The particle collisions at CERN create cascades of particles which are tracked by detectors like ALICE (above). By tracking the path of the particles back, scientists can extrapolate what happened during the collision. Image Credit: ALICE

New experiments at CERN’s Large Hadron Collider (LHC) show the early Universe may have behaved like a fluid.

The tests emulated the conditions just after the Big Bang, when temperatures were high enough to break apart protons and neutrons.

Normally, protons and neutrons are made of particles called quarks which are bound together by particles known as gluons.

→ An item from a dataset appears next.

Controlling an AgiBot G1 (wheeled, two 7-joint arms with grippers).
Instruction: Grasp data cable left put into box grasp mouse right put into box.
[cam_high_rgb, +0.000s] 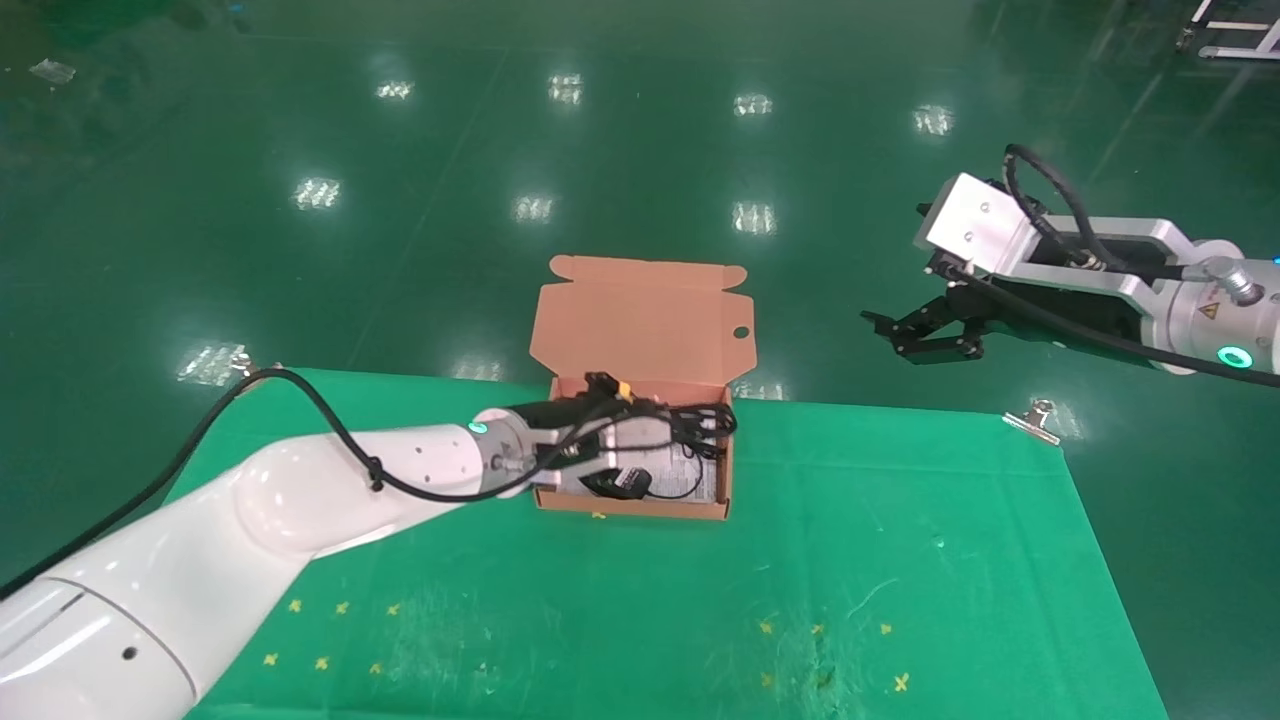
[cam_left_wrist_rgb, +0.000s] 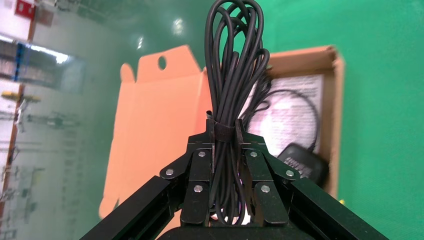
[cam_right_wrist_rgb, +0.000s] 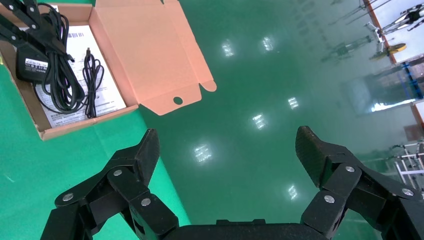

However, just after the Big Bang, those quarks and gluons were free from each other, creating what is known as a quark-gluon plasma.

This plasma acts like a fluid.

To gain a better understanding of the properties of the primordial ‘fluid’ that used to comprise the Universe, a team of scientists from the Neils Bohr Institute used the LHC to smash together heavy ions.

These collisions create a similar level of energy to that found just after the Big Bang.

The collisions also create a shower of particles which the LHC’s detectors pick up, allowing scientists to back track their distribution to work out:

· The positions and orientation of the initial particles.

· The conditions inside the initial particle.

· The shear viscosity of particles – how resistant they are to flowing.

Shear viscosity is the main attribute that these experiments tried to pin down.

“It is one of the most important parameters to define the properties of the quark-gluon plasma because it tells us how strongly the gluons bind the quarks together,” says You Zhou from the Niels Bohr Institute.

These collisions have been done with iron ions in the past, but this time the team used heavier xenon ions, which will help to pin down the value of the shear viscosity even more precisely.

“No matter the initial conditions, lead or xenon, the theory must be able to describe them simultaneously.

If certain properties of the viscosity of the quark gluon plasma are claimed, the model has to describe both sets of data at the same time,” says You Zhou.

The team hopes to collide different types of ions in the future to pin down these properties even further.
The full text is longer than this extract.